Yah, itu tidak membuktikan apapun.
Ayo.
Ini tidak seperti menemukan permen karet.
Tapi kamu jatuh cinta dengan suamimu.
Ya, jika aku dan aku akan keluar.
Tuhan yang baik.
Seberapa sering dia meninggalkanku sendiri.
Dan aku tahu terkadang dia harus bersama wanita lain.
Jadi suatu hari aku memutuskan untuk melakukan sesuatu tentang itu.
Pertama karena kesepian dan balas dendam.
Kemudian aku menemukan aku menikmati cinta rahasiaku.
Carl adalah yang terbaik.
Dia datang ke dalam hidupku.
Tiba-tiba, dia tidak mengatakan sepatah kata pun.
Dia mulai membuka bajuku dengan sangat lambat.
Dia sangat lembut.
Dan saat dia bercinta denganku
itu adalah hal terindah yang pernah aku alami.
Aku merasa senang.
Tidak ada perasaan bersalah.
Beberapa saat kemudian, dia akan berpikir itu gila, tapi itu benar.

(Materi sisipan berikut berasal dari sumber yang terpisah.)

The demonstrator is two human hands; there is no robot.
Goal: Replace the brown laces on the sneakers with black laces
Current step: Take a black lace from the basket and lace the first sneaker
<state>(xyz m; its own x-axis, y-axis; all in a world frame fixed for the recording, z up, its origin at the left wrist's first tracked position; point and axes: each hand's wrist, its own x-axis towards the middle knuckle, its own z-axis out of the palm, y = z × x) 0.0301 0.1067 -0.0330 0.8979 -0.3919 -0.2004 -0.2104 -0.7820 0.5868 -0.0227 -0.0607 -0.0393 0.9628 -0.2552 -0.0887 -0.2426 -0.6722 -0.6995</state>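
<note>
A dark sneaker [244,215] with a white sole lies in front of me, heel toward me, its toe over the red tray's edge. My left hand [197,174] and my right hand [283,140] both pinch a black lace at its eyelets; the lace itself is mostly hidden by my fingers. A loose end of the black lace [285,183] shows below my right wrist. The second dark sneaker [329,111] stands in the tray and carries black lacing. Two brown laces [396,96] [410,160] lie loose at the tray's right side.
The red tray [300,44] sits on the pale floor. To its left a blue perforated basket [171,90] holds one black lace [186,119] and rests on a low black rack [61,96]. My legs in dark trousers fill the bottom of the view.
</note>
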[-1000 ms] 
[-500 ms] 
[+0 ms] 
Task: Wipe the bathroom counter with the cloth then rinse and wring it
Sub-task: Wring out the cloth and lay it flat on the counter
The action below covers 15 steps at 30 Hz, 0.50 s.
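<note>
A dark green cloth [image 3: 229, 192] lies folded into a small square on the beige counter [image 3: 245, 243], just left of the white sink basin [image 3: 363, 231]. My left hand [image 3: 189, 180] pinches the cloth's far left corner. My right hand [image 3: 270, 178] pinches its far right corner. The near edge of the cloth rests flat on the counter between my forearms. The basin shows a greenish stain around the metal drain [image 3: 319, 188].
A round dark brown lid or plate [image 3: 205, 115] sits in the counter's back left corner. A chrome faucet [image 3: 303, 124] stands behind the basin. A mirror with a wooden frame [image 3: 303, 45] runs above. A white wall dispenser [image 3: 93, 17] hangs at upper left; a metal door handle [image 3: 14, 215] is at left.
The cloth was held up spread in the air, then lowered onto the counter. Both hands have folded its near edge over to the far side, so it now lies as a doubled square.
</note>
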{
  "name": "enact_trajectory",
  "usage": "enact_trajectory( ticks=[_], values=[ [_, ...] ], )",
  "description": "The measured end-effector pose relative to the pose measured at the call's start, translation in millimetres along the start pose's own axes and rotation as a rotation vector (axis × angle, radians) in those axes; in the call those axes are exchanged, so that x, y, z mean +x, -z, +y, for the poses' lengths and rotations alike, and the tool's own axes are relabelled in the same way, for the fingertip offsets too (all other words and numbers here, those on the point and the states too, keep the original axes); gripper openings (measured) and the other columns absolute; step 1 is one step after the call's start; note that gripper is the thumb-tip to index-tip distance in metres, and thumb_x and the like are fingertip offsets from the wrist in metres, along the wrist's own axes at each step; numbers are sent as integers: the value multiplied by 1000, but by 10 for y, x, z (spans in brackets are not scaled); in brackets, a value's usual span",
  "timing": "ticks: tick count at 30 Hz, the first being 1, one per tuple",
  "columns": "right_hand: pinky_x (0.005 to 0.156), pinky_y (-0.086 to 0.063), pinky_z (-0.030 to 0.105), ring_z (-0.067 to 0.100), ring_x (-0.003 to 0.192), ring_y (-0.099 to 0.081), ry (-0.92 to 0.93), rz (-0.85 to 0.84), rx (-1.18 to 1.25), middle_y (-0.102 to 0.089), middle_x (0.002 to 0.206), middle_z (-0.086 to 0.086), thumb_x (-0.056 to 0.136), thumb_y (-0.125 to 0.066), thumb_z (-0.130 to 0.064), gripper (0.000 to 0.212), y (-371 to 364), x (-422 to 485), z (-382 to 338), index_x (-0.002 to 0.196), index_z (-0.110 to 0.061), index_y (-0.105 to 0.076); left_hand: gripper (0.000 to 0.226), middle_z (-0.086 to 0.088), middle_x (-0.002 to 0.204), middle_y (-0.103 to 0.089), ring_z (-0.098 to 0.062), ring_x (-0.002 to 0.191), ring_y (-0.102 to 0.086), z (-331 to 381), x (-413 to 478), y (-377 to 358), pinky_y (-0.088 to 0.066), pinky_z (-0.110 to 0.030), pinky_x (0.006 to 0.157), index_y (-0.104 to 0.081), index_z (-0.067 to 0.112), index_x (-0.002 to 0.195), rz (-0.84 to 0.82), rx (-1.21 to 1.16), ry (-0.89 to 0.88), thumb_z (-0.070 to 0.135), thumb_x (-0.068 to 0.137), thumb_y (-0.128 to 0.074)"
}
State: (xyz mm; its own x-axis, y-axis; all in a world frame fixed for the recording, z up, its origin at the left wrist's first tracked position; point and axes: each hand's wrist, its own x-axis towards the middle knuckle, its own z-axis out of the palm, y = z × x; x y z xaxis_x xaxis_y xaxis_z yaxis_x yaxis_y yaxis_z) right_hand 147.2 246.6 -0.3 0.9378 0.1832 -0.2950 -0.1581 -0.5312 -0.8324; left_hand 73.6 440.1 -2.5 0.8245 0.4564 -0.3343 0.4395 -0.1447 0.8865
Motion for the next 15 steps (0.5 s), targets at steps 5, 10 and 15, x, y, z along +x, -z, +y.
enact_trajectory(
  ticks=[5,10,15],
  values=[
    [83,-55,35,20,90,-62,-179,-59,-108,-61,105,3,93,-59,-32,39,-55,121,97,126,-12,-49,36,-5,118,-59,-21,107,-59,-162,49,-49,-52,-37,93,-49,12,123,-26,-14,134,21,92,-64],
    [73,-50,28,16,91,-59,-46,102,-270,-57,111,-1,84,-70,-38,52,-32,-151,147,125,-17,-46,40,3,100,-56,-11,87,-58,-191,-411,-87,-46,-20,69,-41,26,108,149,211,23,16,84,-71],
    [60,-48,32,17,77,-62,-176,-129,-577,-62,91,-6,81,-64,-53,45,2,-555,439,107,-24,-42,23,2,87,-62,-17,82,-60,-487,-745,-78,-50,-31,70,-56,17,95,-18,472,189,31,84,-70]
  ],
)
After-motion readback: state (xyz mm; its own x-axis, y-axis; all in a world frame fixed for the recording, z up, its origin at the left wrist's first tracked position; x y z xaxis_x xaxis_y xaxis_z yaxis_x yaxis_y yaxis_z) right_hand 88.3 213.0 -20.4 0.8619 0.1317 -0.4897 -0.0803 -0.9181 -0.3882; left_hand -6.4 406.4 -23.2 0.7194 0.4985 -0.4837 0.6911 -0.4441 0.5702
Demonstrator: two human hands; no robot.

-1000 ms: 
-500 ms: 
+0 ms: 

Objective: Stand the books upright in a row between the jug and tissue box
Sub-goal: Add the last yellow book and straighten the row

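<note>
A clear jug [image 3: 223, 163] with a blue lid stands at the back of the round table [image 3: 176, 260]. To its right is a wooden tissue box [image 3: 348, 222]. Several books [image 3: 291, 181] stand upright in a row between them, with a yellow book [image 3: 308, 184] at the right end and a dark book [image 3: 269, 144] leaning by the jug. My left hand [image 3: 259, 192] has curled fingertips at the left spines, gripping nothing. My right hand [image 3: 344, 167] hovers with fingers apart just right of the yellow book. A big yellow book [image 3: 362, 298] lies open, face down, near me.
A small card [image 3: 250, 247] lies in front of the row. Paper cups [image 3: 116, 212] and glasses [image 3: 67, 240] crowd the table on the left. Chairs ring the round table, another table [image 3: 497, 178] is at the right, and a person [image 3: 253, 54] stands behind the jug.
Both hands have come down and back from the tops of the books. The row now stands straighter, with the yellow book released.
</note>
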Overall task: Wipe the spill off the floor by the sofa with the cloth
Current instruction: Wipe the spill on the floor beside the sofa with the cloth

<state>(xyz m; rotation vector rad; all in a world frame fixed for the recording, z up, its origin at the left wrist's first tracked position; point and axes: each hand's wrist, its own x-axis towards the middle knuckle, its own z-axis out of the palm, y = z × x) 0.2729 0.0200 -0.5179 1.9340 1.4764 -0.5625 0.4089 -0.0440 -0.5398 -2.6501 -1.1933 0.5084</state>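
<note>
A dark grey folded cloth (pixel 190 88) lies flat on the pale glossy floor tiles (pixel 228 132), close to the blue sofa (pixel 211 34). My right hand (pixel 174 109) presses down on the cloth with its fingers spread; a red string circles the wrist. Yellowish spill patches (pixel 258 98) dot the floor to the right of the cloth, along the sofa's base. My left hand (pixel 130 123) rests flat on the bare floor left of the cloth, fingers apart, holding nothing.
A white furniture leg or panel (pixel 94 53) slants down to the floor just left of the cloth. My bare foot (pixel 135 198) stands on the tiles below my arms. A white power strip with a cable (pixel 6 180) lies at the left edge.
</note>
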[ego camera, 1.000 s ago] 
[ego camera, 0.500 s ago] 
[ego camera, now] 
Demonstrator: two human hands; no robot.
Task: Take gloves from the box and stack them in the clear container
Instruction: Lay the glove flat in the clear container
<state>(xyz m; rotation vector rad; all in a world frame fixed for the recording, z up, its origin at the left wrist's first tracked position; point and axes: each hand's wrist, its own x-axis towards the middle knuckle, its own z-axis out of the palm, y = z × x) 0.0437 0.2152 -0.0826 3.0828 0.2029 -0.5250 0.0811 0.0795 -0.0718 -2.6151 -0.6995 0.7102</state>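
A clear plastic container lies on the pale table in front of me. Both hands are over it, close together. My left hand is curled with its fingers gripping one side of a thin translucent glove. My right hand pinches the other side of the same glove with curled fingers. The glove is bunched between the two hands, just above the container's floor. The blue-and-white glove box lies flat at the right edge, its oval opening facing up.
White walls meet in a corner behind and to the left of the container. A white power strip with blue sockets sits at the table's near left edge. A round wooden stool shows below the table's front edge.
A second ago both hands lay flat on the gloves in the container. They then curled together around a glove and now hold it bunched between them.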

Sesuatu yang lain terjadi.
Sebuah pengalaman baru.
Aku bertemu dengan orang gila ini.
Di pertengahan musim panas.
Dan dia mengenakan setelan gelap,
dasi hitam dan kemeja putih.
Wajahnya seputih kemejanya.
Dan dia memiliki mata yang gila.
Dia terlihat seperti seorang fanatik.
Apakah kamu tahu Smith? Tidak.
Smith sangat sulit dipikiran kalangan kita.
Dia adalah penemu visualorum kita.
Sekarang aku ingin menunjukkan untuk
pembuktianmu tentang klaim Smith untuk kebesarannya. Tentu.
Aku tidak keberatan.
Jika kamu benar-benar ingin menjaga matamu di sini.
Coba bayangkan ini sebagai tindakan Tuhan.
Aku ragu Tuhan akan bertindak seperti itu.
Permisi.
Aku membakar semak berduri.
Jadi kamu tertipu oleh ilusimu.
Apakah itu ilusiku?
Tetap pasang mata di sini.
Kamu harus tetap berkeras untuk melewati provinsi
Ilusi iblis atau binasa di Lembah Air Mata.
Kau tidak boleh memikirkan apa yang ada di gambar.
Hanya apa yang ada di pikiranmu
Tapi untuk apa semua ini?
Oh, bagimana kamu berani menanyakan itu padaku?
Pikiranmu tidak pada demonstrasi.
Kamu tidak melibatkan dirimu sendiri.
Bagaimana jika semua orang berperilaku seperti ini
Kita kembali hidup ke zaman batu
di dalam gua, hanya memikirkan hal-hal yang lebih rendah.
Kita harus mengangkat diri kita sendiri. Pikiran kita. Semuanya naik.
APakah kamu tidak melihat?
No comments yet. Be the first to leave one.